Unable to recoup long-run marginal costs under the veil of a single clearing price set by ‘expensive’ gas, renewable generators would have to bid at a price that covers their fixed costs. When electricity supply outstrips demand in renewables-heavy pricing zones, as frequently occurs on blazing summer days or mild and windy autumn nights, they would have to choose: do they bid below their long-run cost of production to guarantee a place in the merit order, or price themselves out of the market? If the latter, we could see wind farm operators switching turbines off for economic reasons and receiving zero compensation. It would be a genuinely free market for electricity.
In either case, would these generators then recover losses by bidding much higher when demand picks up – and risk being priced out of the market by an occasional glut of ‘expensive’ gas-fired thermal generation? In any case, being seen to bid at or just below the marginal cost of gas-fired generation would put a big hole in rhetorical arguments that wind and solar are ‘free’ sources of energy.
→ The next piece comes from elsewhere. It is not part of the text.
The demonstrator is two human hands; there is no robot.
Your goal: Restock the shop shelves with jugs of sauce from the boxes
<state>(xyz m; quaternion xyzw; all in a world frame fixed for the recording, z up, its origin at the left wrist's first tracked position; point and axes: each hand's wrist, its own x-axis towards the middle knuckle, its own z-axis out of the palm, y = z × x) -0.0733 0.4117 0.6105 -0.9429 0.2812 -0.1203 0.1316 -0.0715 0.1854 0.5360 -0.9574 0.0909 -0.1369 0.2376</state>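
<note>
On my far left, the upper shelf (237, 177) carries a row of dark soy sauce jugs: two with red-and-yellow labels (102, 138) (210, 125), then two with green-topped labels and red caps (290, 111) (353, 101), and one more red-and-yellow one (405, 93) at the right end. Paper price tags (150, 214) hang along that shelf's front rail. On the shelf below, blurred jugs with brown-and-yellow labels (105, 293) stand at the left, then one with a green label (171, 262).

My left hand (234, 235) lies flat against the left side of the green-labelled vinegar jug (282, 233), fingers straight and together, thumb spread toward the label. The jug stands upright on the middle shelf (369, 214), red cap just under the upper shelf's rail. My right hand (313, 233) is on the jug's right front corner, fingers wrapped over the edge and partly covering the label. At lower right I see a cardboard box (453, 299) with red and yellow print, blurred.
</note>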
Certainly in today’s overheated EU electricity market there is zero chance of gas undercutting wind or solar. But gas is inherently cyclical and it is entirely conceivable that global markets tip back into oversupply later this decade, perhaps dramatically so, when the next wave of liquefied natural gas (LNG) projects comes online in 2025-26. When gas is no longer unburnably expensive, the economic calculus could look very different.
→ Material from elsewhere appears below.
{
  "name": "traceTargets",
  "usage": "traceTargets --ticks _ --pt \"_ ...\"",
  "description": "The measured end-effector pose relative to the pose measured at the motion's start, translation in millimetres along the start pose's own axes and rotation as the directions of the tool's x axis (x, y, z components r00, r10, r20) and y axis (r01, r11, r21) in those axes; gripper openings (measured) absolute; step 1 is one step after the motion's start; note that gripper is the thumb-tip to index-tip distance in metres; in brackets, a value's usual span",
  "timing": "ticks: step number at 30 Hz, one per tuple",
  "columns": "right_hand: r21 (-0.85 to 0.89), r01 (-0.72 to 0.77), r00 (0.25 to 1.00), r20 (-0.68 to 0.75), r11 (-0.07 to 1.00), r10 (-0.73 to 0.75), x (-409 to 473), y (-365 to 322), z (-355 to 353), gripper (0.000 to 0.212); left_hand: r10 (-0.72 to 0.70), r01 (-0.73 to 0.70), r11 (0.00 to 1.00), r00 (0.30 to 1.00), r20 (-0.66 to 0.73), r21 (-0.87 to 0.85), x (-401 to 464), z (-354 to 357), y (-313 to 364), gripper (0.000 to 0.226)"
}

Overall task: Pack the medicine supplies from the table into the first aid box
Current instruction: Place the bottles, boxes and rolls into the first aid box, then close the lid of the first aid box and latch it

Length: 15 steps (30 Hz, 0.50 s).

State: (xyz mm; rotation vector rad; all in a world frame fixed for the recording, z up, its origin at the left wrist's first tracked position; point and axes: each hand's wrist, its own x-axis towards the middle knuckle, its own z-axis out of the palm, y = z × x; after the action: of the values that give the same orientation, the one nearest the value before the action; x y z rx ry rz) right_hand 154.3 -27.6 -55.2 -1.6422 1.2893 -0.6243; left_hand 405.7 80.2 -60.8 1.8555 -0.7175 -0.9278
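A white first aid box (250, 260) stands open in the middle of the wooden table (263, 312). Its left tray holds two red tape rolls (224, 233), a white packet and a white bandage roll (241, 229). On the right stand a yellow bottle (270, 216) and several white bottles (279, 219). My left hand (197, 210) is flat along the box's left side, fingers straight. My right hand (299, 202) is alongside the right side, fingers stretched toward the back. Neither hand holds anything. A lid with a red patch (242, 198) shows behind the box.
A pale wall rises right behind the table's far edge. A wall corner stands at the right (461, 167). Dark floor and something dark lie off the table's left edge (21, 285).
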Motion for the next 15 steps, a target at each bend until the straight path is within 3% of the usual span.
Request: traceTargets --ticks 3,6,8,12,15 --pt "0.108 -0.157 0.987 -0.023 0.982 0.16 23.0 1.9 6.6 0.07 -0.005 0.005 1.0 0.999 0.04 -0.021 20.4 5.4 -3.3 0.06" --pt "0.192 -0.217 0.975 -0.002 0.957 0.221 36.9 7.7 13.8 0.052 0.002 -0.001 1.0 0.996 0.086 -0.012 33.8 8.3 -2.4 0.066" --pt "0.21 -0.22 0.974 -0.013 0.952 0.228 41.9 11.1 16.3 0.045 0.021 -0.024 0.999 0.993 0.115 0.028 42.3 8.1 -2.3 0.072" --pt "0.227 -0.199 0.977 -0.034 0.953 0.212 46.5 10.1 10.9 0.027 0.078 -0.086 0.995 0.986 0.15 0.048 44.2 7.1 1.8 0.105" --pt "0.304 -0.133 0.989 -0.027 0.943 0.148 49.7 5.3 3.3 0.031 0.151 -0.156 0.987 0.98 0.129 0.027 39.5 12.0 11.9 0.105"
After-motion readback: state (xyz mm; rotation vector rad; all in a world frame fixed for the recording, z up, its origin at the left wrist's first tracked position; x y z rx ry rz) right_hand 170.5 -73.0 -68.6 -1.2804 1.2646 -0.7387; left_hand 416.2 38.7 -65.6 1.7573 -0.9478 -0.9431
The EU nailed its colours to the renewables-at-all-costs strategy long ago. If this ultimately proves to be the right strategy, it could be for the wrong reasons. Abandoning priority dispatch for renewables would force these plants to compete ‘naked’ in wholesale power markets, exposing the costs of that strategy. So defending the status quo is as much a political objective as it is one rooted in the very real and pressing need to burn less natural gas while keeping the lights on without bankrupting the EU.